Alptekin’den sonra yerine geçen komutanlardan Sebüktekin, Gazne Devleti’nin hâkimiyet sınırlarını kısa zamanda genişletmeyi başardı.
Toharistan, Zebulistan, Gur, Zemindaver ve Belûcistan topraklarını ele geçirerek Gazneliler Devleti’nin asıl kurucusu oldu. Zaman içerisinde Gazneliler, Horasan, Afganistan ve Kuzey Hindistan’da hâkimiyet kurarak istikrarlı bir iktidar oluşturmuştu.
Devletin kurulduğu yıllarda Abbâsî Halîfeliği siyasî bütünlüğünü kaybetmiş, halîfeliğin eyaletlerdeki nüfuzu ve otoritesi de oldukça zayıflamıştı. İran’da hâkimiyetlerini genişletme eğilimi taşıyan Büveyhoğulları Abbâsî başkentinin korkulu rüyasıydı.
Orta Asya’da Mâverâünnehir bölgesinde Karahanlılar hüküm sürmekteydi. Kuzey Afrika’da ve Mısır’da hüküm süren İsmâilî Fâtımîler, Abbâsîleri batıdan siyasî baskı altında tutmaktaydı. Öte yandan İslâm dünyası genel bir durgunluk içerisine girmiş, İslâmiyet’in yayılışında da hissedilir bir yavaşlama baş göstermişti.
Şarkın en büyük Hıristiyan devleti Bizans İmparatorluğu, Basilios II iktidarında en parlak dönemlerinden birini yaşamaktaydı. Anadolu’da ve Tuna’ya kadar Balkanlarda, Bizans’ta çoktandır görülmeyen güçlü bir siyasî birlik bulunmaktaydı.
Basilios II döneminde Kafkaslardaki askerî başarılar sonucu imparatorluk doğuda genişlemeyi sürdürmüş bölgedeki küçük Hıristiyan devletleri ve beylikler itaat altına alınmıştı.

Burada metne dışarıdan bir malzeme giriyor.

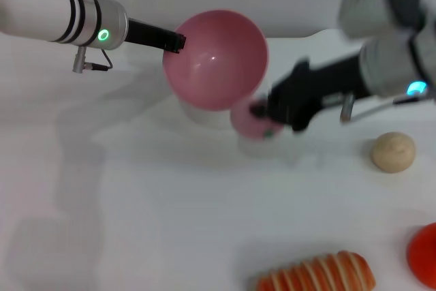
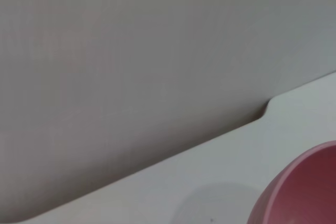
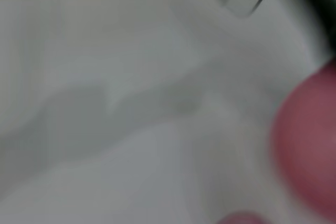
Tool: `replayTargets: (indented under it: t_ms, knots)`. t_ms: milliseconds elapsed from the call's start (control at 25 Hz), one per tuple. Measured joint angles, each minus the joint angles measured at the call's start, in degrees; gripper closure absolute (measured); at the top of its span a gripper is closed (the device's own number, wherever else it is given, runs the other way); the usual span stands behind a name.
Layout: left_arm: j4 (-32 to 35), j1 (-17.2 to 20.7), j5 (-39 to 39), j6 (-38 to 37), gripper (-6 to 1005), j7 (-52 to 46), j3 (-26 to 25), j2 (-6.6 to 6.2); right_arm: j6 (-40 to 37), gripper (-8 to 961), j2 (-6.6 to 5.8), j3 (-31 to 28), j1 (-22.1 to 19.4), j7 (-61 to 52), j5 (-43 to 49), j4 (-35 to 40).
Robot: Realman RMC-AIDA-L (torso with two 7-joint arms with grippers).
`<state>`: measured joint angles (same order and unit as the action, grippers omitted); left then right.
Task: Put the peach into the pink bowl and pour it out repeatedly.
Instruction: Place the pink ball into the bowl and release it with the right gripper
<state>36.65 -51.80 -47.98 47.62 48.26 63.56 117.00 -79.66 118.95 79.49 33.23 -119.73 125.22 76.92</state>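
Note:
In the head view my left gripper [image 1: 178, 41] is shut on the rim of the pink bowl [image 1: 215, 59] and holds it lifted and tipped, its hollow facing the camera with nothing inside. Just below the bowl's lower right edge is the peach [image 1: 246, 120], with my right gripper [image 1: 262, 112] shut on it a little above the white table [image 1: 136, 202]. The left wrist view catches only a piece of the pink bowl [image 2: 304, 192]. A pink blur in the right wrist view is the pink bowl [image 3: 310, 145].
A beige round ball [image 1: 393, 152] lies at the right. A red round object [image 1: 424, 253] sits at the lower right corner. A striped orange bread-like toy [image 1: 319, 274] lies along the front edge. The table's far edge runs behind the bowl.

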Motion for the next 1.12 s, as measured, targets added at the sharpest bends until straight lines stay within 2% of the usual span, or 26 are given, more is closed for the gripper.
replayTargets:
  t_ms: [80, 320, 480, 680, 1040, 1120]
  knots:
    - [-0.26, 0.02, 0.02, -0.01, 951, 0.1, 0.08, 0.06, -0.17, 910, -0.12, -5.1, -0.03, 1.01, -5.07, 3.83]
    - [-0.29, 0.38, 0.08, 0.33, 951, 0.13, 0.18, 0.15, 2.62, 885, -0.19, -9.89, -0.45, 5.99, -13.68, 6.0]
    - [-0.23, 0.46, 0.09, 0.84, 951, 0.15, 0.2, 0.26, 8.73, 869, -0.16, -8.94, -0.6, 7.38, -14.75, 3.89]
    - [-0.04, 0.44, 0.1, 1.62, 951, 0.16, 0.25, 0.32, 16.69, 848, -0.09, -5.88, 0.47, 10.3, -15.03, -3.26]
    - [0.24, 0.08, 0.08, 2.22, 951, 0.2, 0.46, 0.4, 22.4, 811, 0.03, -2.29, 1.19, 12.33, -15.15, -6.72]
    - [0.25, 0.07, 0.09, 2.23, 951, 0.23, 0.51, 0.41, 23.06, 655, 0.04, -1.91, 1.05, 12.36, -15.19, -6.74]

Oldukça önemli bir başka gelişme de Kiev Prensliği’nin Hıristiyan olmasıdır.
Bizans’ın aile bağları kurarak gerçekleştirdiği değişim sonrasında prenslik, İstanbul Patrikliği’ne bağlandı.

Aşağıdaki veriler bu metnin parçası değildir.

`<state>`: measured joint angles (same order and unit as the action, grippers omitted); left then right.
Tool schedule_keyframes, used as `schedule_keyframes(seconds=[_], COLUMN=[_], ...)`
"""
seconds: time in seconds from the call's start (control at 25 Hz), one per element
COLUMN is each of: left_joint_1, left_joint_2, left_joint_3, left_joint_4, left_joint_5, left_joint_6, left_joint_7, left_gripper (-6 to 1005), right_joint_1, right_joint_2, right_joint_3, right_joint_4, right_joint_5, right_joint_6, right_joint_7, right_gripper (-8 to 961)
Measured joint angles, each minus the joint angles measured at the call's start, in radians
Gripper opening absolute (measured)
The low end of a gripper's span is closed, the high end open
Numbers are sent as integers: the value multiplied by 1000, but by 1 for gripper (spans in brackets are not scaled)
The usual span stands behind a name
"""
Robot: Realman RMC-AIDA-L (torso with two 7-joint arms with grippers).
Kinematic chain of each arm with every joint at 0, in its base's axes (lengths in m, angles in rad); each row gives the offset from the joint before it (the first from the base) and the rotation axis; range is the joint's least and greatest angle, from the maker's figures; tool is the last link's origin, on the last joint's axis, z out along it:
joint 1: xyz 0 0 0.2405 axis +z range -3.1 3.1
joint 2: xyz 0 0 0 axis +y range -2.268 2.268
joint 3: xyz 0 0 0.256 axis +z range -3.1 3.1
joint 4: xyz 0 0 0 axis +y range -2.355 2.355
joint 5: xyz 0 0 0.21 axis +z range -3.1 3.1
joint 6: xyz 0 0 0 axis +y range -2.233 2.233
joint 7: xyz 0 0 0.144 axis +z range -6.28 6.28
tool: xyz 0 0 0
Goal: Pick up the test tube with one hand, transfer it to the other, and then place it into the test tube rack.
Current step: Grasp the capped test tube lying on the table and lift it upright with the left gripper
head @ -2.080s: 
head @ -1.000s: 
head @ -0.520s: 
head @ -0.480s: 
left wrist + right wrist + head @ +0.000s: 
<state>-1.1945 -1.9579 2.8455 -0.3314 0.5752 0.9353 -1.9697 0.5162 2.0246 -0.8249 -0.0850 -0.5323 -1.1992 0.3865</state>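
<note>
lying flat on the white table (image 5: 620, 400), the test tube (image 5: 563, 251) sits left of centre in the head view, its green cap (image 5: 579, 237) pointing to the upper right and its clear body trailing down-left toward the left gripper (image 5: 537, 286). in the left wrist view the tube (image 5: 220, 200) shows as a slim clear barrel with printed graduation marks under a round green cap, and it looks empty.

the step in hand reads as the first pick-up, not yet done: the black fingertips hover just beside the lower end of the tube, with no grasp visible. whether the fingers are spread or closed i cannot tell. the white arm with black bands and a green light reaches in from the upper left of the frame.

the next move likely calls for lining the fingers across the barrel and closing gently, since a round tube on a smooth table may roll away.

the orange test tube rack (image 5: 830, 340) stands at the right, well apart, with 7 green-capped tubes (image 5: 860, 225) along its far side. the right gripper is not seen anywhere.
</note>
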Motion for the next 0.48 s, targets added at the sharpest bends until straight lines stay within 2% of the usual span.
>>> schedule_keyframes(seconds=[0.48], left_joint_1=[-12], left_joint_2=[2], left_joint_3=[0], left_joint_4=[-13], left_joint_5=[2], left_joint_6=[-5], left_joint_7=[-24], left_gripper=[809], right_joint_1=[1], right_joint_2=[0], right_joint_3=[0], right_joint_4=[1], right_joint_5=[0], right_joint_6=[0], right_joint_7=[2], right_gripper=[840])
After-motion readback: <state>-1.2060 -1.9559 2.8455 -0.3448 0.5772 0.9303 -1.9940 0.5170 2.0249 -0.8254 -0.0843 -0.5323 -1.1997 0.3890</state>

Bu durum Bizans’ın siyasî ve kültürel gücünü ve etkisini artırmakla kalmamış, zamanla Rusya’nın çok büyük bir güç olarak ortaya çıkmasına sebep olmuştur.
Kaderin cilvesi, tam bu dönemlerde yaşayan Gazneliler, putperest ve Mecûsî Kuzey Hindistan’ın İslâm’la şereflenmesinde başrol oynayacaktır.

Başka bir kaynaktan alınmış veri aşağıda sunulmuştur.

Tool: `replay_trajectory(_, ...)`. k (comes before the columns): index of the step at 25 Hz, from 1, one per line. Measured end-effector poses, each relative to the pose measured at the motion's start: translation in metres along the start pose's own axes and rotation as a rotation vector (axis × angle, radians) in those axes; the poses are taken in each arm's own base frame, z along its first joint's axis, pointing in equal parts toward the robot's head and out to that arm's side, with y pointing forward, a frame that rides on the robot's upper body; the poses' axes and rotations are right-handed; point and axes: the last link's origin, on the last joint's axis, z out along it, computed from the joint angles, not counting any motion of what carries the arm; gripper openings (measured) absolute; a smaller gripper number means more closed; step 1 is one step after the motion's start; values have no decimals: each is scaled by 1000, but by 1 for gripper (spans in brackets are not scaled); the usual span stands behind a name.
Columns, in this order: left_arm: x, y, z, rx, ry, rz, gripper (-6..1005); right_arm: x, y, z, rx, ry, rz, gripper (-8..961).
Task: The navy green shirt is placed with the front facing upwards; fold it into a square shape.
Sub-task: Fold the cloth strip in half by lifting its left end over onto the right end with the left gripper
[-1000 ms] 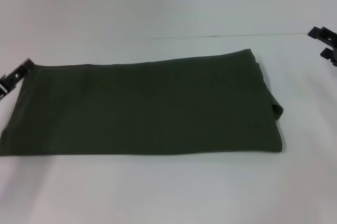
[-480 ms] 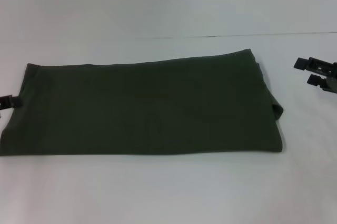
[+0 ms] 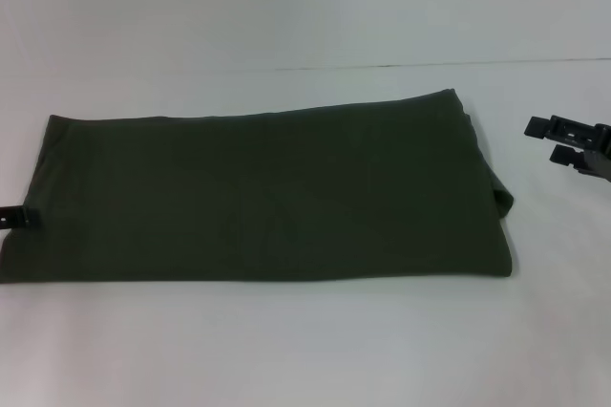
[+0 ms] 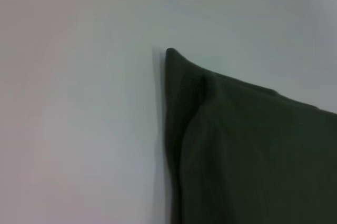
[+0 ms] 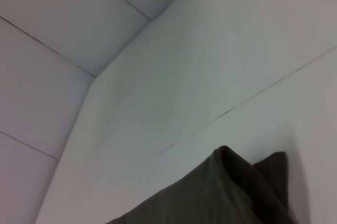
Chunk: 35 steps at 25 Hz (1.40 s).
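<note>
Grippers flank shirt. My left gripper (image 3: 19, 218) sits at the left short edge of the navy green shirt (image 3: 267, 197); finger state indiscernible. My right gripper (image 3: 556, 139) hovers beside its right end, jaws apart, empty. Shirt lies folded into a long band on the white table (image 3: 305, 340).

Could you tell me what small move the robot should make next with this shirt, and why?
Probably bring the right hand in to the right end of the navy green shirt to grasp it. The shirt lies as a long flat band, wider than deep, so one more fold across seems needed for a square. The right hand is open and off the cloth; the left hand sits at the left edge.
</note>
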Motion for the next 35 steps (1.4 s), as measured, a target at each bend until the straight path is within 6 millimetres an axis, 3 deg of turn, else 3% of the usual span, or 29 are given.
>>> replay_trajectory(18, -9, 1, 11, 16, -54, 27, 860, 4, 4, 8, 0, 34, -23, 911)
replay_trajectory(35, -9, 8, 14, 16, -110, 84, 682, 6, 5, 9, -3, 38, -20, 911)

GAZNELİ MAHMUD VE HİNDİSTAN’IN FETHİ
Gazneliler’in gerçek kurucusu Sebüktekin’in vefatının ardından oğlu Gazneli Mahmud, devletin yeni hükümdarı olmuştur.
Kudretli sultan, Sâmânî Devleti topraklarının büyük bir kısmı üzerinde hâkimiyetini kabul ettirmiş, bu devletin 999 yılında ortadan kalkması üzerine mirasını Karahanlılar’la paylaşmıştı.
Gazneli Mahmud daha sonra, Hindistan’ı kuzeyden fethe girişerek burada İslâm dinini yayma konusunda ısrarlı teşebbüslerde bulundu.
Yeni ve gelişmekte bulunan başkent Gazne’nin, Kuzey Hindistan ovalarına hâkim yüksek bir yaylanın tepesinde bulunması, bu seferlerin yapılmasında büyük kolaylıklar sağlıyordu.
Mahmud, Hindistan’a on yedi sefer yaptı. Bu seferler onun saltanat devrinin büyük bir kısmını doldurmuştur. Sultanın Hindistan seferlerinin en önemlisi, 1025-1026 yıllarındaki Somnat Seferi idi.
Etkili sonuçlar doğuran bu seferin olumlu yankıları süratle bütün İslâm dünyasında görüldü. Bu fetih Sultan Mahmud’un İslâm dünyasının kahramanı olmasına, ününün yayılmasına yardım etti. Abbâsî Halîfesi tarafından sultan ve ailesine yeni şeref lakapları gönderildi.1
Somnat’taki put, yaklaşık dört metre uzunluğunda ve türlü mücevherlerle süslü idi. Oradan kaldırılarak Gazne’ye götürüldü. Sultanın Gazne’de inşa ettiği meşhur büyük caminin eşiğine konuldu. Altından bir zincir ile puthane tavanına asılmış yaklaşık 1200 kilogram ağırlığındaki altın çan ile kıymeti pek fazla olan taşlar ve mücevherler, birçok gümüş kap-kacak Gazne’ye nakledildi.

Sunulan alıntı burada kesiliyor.